Maka di rumah Pak Lurah itulah setiap malam Minggu berkumpul puluhan warga dari orang dewasa hingga anak-anak lain untuk nonton kethoprak.

Di desa saya waktu itu belum ada listrik. Jadi, tv dihidupkan dengan aki (accu). Beberapa hari sekali harus diisi ulang ke desa lain yang sudah ada listrik PLN.

***
Pada masa akhir kejayaan kethoprak itu, TVRI Yogya pernah menanyangkan kethoprak sayembara. Saya lupa persisnya tahun berapa. Barangkali untuk mengantisipasi munculnya stasiun tv swasta yang siarannya lebih variatif.

TVRI menggandeng penulis cerita ternama untuk bergabung. Termasuk di antaranya SH Mintardja yang dikenal publik Yogya dan Jawa Tengah sebagai penulis cerita Nagasasra & Sabukinten, Api di Bukit Menoreh, dan Pelangi di Langit Singasari sebagainya. (bisa lihat tulisan-tulisan beliau di adbmcadangan.wordpress.com)

Dua karya SH Mintardja yang digelar untuk kethoprak sayembara itu, yang saya ingat, adalah “Ampak-ampak Kaligawe” serta “Kebranang ing Gegayuhan”. Seingat saya, TVRI dalam menggelar sayembara juga melibatkan majalah berbahasa Jawa “Djaka Lodhang”.

***
Cerita “Kebranang ing Gegayuhan” ini paling menarik.

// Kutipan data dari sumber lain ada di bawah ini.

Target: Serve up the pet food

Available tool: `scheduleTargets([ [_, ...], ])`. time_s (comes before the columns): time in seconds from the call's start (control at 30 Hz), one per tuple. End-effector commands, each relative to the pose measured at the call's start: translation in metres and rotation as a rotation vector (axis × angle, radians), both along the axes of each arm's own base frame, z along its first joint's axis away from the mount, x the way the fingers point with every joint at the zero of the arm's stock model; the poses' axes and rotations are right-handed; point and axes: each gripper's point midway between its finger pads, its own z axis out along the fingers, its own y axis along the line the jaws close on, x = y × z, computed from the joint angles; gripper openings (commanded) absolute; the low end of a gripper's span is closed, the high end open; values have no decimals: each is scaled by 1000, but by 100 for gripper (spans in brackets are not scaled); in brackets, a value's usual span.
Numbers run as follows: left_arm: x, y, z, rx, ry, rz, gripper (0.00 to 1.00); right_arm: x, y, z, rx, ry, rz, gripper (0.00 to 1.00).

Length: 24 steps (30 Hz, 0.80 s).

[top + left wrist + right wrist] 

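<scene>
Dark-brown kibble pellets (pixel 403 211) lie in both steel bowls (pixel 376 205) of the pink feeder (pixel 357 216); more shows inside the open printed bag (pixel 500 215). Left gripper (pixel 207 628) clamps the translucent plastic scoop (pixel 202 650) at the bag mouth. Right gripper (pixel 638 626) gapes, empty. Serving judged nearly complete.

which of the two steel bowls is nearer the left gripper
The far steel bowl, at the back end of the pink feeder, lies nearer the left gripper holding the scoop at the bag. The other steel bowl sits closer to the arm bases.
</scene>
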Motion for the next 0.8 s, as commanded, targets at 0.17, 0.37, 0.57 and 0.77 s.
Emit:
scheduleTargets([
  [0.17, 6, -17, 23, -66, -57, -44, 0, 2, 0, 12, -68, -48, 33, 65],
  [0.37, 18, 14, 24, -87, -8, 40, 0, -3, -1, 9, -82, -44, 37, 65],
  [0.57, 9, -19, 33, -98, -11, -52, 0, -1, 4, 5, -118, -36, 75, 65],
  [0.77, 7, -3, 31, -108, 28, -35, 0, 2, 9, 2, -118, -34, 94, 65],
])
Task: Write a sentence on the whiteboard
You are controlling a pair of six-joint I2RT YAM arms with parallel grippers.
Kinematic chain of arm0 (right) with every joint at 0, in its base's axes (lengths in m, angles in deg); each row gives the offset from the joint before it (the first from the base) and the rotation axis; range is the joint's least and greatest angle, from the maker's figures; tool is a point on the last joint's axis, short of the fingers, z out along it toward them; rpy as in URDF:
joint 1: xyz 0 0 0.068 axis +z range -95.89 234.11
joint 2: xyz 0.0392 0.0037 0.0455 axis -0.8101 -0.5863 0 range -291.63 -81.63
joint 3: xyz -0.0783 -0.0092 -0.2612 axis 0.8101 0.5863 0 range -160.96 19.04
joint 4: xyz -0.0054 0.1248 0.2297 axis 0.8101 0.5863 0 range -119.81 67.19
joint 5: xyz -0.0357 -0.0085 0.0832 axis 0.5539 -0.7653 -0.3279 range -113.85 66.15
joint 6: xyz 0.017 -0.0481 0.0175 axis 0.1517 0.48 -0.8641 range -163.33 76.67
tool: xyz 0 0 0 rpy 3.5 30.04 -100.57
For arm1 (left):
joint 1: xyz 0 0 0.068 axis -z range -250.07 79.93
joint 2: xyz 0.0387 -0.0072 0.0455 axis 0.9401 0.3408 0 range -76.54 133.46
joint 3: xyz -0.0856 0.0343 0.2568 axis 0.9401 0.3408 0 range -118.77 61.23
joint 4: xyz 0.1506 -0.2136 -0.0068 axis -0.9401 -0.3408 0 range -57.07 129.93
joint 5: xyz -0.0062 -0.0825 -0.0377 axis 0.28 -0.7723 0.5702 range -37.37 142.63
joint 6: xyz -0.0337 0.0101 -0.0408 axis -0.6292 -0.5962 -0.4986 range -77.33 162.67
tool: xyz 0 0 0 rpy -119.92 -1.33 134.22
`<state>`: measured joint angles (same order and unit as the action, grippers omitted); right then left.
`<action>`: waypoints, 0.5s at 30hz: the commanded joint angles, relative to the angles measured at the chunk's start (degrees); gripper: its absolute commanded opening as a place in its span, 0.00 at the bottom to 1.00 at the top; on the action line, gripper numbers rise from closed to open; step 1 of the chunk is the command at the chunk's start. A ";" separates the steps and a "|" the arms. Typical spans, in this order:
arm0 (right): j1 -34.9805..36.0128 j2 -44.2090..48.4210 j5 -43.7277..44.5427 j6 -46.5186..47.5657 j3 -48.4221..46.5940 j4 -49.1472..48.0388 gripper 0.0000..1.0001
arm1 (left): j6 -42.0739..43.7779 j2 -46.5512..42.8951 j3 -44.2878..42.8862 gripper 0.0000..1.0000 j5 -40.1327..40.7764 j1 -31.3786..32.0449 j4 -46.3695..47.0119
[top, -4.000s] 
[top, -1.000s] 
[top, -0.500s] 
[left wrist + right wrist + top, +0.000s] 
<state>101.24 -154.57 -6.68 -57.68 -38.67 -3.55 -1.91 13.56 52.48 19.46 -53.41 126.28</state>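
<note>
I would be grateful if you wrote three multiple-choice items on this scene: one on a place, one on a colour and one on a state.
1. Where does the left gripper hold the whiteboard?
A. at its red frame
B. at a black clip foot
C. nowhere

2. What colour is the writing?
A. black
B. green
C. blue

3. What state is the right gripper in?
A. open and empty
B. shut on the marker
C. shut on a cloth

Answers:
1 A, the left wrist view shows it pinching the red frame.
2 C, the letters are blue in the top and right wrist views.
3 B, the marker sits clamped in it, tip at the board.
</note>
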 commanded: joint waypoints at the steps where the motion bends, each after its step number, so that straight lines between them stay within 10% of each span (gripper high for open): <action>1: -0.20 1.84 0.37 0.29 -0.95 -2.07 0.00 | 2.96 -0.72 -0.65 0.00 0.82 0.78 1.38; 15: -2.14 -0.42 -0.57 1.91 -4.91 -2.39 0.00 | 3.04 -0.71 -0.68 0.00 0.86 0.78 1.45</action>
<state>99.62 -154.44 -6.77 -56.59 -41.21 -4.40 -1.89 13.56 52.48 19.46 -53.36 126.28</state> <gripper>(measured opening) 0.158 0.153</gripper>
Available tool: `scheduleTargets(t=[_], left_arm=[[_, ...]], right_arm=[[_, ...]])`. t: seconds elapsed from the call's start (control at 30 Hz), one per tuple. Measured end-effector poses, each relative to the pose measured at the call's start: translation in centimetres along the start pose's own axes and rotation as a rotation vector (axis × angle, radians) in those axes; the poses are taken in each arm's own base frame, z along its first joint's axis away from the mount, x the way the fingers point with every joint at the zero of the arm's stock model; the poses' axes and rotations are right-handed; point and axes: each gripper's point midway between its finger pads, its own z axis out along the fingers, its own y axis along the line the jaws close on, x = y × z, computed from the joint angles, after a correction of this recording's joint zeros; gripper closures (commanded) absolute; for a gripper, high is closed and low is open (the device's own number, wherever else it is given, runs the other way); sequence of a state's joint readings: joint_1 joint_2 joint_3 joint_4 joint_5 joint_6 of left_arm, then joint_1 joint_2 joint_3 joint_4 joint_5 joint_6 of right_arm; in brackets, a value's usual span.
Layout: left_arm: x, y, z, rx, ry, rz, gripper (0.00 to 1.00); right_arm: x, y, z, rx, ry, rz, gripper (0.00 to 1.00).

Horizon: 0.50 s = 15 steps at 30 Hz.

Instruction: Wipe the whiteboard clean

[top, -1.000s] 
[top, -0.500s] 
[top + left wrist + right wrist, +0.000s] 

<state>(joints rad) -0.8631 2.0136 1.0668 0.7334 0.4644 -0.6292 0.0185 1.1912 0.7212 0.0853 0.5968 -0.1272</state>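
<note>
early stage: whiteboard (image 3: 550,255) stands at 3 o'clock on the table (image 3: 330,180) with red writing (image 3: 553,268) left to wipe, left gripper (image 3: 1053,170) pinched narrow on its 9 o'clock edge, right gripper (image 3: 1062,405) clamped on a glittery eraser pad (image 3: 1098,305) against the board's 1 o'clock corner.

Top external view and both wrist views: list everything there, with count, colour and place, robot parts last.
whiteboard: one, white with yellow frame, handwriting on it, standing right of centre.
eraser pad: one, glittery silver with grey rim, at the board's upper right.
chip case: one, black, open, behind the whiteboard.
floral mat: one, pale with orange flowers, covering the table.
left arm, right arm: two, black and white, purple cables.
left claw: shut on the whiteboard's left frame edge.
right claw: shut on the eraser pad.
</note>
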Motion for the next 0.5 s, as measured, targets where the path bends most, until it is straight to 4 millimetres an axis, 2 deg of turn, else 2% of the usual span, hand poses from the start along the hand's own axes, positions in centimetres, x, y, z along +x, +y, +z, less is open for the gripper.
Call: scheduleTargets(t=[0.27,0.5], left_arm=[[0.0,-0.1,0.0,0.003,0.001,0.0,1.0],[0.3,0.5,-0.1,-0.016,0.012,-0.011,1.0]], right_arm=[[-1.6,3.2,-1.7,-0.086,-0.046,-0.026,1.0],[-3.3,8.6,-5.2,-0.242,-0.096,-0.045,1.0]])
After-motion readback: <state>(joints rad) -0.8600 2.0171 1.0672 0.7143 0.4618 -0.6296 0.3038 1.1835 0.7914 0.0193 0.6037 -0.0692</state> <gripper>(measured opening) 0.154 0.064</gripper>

Secara harfiah, kebranang artinya terbakar atau tergoda. Gegayuhan artinya harapan, angan-angan, cita-cita. Pokoknya sesuatu yang ingin digayuh atau dicapai. “Kebranang ing Gegayuhan” kira-kira artinya yang paling pas dengan cerita adalah “terbakar oleh angan-angan”.

Ini cerita tentang seseorang atau sekelompok orang yang karena tergiur dengan jabatan yang tinggi lalu menempuh cara-cara nista. Dia menghalalkan segala cara termasuk mencelakakan orang lain, orang dekat, melakukan pembunuhan, dan sebagainya.

Dalam sayembara, pertanyaannya adalah tentang siapa yang menjadi dalang pembunuhan seorang pejabat di Kadipaten Kateguhan. Sebagai cerita sayembara, banyak kejutan yang ditampilkan.

Entah mengapa inilah satu-satunya cerita yang kethoprak sayembara yang nama tokoh-tokohnya masih saya catat. Saya lupa persisnya bagaimana bisa mencatat nama tokoh-tokoh dalam cerita itu di salah satu buku yang memang saya khususnya untuk mencatat kutipan buku, ceramah orang, serta bacaan-bacaan menarik.

Tokoh-tokoh yang masih tercatat antara lain Rantamsari, Senapati Sanggayuda, Rembono, Sasongko, Wignyono, Wismoyo, Madyasto, Wicitro. Lalu ada Tumenggung Reksadrana, Wiradapa, serta Demang Panjer.

Sebagai kejutan, ternyata dalang kekisruhan itu adalah Rantamsari, istri Adipati Kateguhan. (Nama si wanita mengandung makna yang terkait erat dengan kata gegayuhan). Sebenarnya, saya kira, yang lebih terbakar oleh angan-angan bukanlah Rantamsari melainkan orang-orang suruhannya yang mendapatkan banyak iming-iming untuk melakukan tindakan yang mencelakakan orang lain.

***
Lalu, kalau mengingat cerita berkembang di media massa belakangan ini, tentang orang-orang yang lupa daratan karena angan-angan untuk mendapatkan sesuatu yang bukan haknya, saya kok jadi ingin mengubah cerita SH Mintardja itu menjadi “Kebranang ing Gegayusan.” (sumber: inspirana.blogspot.com)


PS: Gambar diambil dari cover salah satu cerita karya SH Mintardja, Panasnya Bunga Mekar.

2 komentar:

  1. Cerita kadipaten kateguhan itu di cerita karya S.H. Mintardja yang judulnya Meraba Matahari ya Pak Kelik.

    BalasHapus
  2. terima kasih Mas Sugiri. Wah ini informasi baru buat saya. kalau memang ada dalam Meraba Matahari maka peluang untuk membaca kembalinya menjadi jauh lebih besar. terima kasih banyak mas.